NO Minnesota WeatherTalk Blog this week

Mark Seeley is away and there will be no blog written this week. You are welcome to browse the Minnesota WeatherTalk Blog archives, and examine the DNR Climate Journal.

The next Minnesota WeatherTalk blog will be available on March 6, 2015.

Friday, February 20, 2015

Some Notes on Cold Temperatures

Some Notes on Cold Temperatures:

Coldest air of the winter season settled over the state this week.  International Falls and Hibbing both set new record cold maximums on February 14th with a daytime readings of only -5F and 2F, respectively.  Gunflint Lake set a new record low temperature on February 15th with a reading of -34F, while on that same date 11 other Minnesota communities set new records for the coldest maximum temperature value including a reading of 2F at both Brainerd and Theilman.  On February 18th, Duluth tied the record for coldest maximum temperature with a reading of -5F and Cotton reported a new record cold daytime maximum temperature of -13F.  Also on the 18th Kabetogama set a new record low temperature with a reading of -26F.  Thursday, February 19th brought even more record cold: Cotton set a new record low with a reading of -42F, the coldest in the nation, and the coldest reading in Minnesota for this winter; Seagull Lake set a new record low with -38F; Brimson and Embarrass set new record lows with a reading of -41F; Ely and Tower set new record lows with -37F; Orr reported a new record low of -36F; and Littlefork reported a record low of -34F.

It is interesting to note that the places in the state that set new cold temperature records this week were areas that also have the deepest snow cover (a foot up to 30 inches).  From a historical perspective these are the coldest mid-February low temperatures since those of 1966.

Frost Depths Increase:

The spell of abnormally cold weather combined with the thin snow cover continues to allow frost depths to go deeper into the soil.  In southern Minnesota counties frost depths now range from 25 to 35 inches, while in northern counties many frost depths are reported that are deeper than 40 and 50 inches.  Shallow soil temperatures, 2-4 inches have fallen this week into the teens F and even the single digits F in some places.  Such low temperatures present a threat of winter injury to alfalfa fields and other plants.  Maximum frost depths usually occur near the end of February or early March, so the depth of frost in Minnesota has likely not reached its maximum extent for this winter.

Weekly Weather Potpourri:

The Great Lakes Environmental Research Laboratory reported this week that the spell of cold weather has greatly increased the extent of ice on the Great Lakes this week, expanding ice coverage to 85 percent. Lake Superior is over 91 percent ice covered, with some ice thickness in western areas of the lake over 30 inches thick.  Widespread cold has been breaking records up and down the eastern states in the USA this week.  At Niagara Falls climbers have been scaling the ice cliffs next to the water.  
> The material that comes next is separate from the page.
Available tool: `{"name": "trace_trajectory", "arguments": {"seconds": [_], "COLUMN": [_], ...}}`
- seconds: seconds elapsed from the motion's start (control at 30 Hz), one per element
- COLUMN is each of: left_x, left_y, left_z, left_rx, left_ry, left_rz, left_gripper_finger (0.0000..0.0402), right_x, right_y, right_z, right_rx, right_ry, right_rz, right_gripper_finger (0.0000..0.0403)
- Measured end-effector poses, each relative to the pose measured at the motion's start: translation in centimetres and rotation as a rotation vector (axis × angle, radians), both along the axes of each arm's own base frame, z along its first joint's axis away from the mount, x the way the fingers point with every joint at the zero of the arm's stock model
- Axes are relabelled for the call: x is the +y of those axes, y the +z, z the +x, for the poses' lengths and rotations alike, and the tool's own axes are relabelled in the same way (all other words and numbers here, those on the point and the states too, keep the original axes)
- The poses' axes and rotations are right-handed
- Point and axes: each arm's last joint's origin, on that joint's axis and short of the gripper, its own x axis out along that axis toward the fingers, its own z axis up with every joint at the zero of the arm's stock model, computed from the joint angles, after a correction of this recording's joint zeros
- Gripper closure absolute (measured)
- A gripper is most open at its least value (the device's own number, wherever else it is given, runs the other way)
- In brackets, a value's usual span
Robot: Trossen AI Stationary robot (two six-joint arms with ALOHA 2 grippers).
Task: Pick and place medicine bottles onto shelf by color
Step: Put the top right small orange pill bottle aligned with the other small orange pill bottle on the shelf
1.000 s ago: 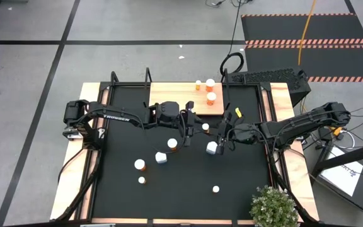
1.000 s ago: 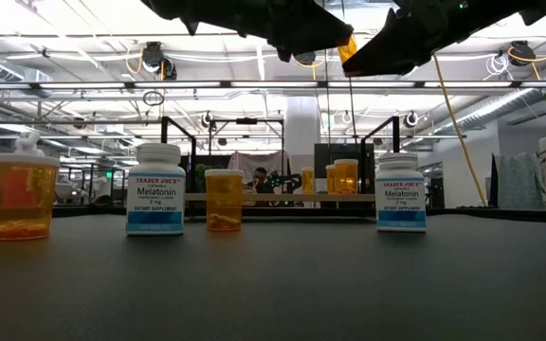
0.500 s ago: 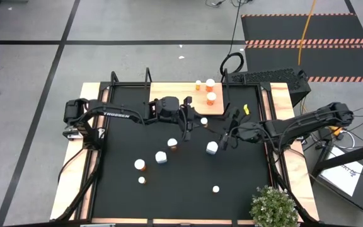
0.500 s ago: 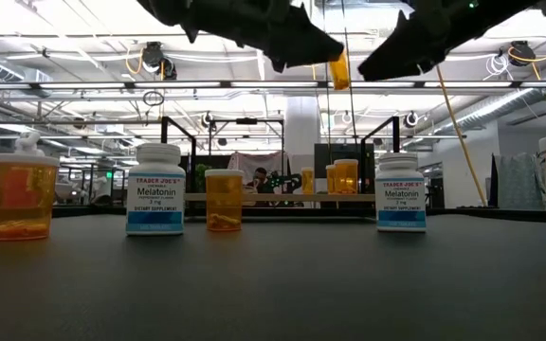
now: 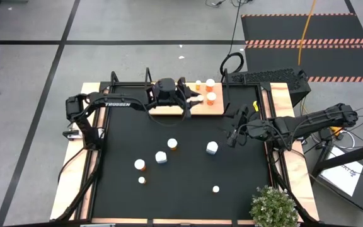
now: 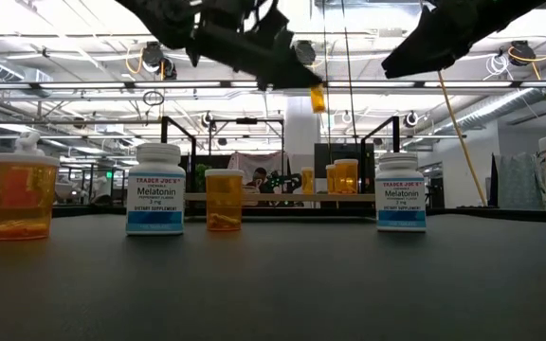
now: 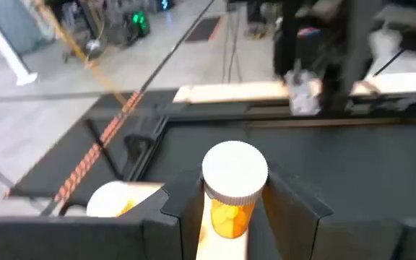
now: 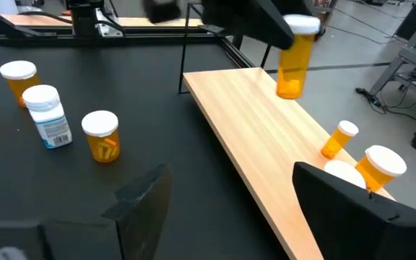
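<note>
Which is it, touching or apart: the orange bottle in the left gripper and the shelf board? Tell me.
Apart. The right wrist view shows the orange bottle hanging from the left gripper with clear space between its base and the shelf.

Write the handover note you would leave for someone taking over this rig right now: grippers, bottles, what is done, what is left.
Left gripper: shut on an orange bottle, held in the air over the shelf, not yet set down.
Right gripper: open, empty, near the mat's right edge.
Done: three orange bottles stand at the shelf's right end.
Left: six bottles on the black mat, among them two white melatonin bottles. Place the held one first, then the rest by colour.
</note>
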Motion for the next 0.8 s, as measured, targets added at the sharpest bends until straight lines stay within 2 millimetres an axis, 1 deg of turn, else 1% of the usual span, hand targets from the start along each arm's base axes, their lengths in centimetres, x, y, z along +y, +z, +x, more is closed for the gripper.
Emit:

In NOAA's continuing efforts to improve climate literacy they offer web-based resources materials in a lesson plan titled "Life affects climate, Climate affects life."  If you are a teacher this might be worth looking at. 

The National Academy of Sciences also recently announced the publication of two useful resources on climate change: Climate Intervention-Carbon Dioxide Removal and Reliable Sequestration; and Climate Intervention-Reflecting Sunlight to Cool Earth.  You can purchase these as hard bound copies or download the pdf files from their web site.

An article this week in the journal Atmospheric Chemistry and Physics documents a study of air pollution in Europe.  The study shows that further emission restrictions are needed to improve the air quality in many European hot spots like Paris, Warsaw, and Milan.  Much more improvement in the reduction of particulate matter is possible by deploying modern technology.  A synopsis of the article is available from Science Daily.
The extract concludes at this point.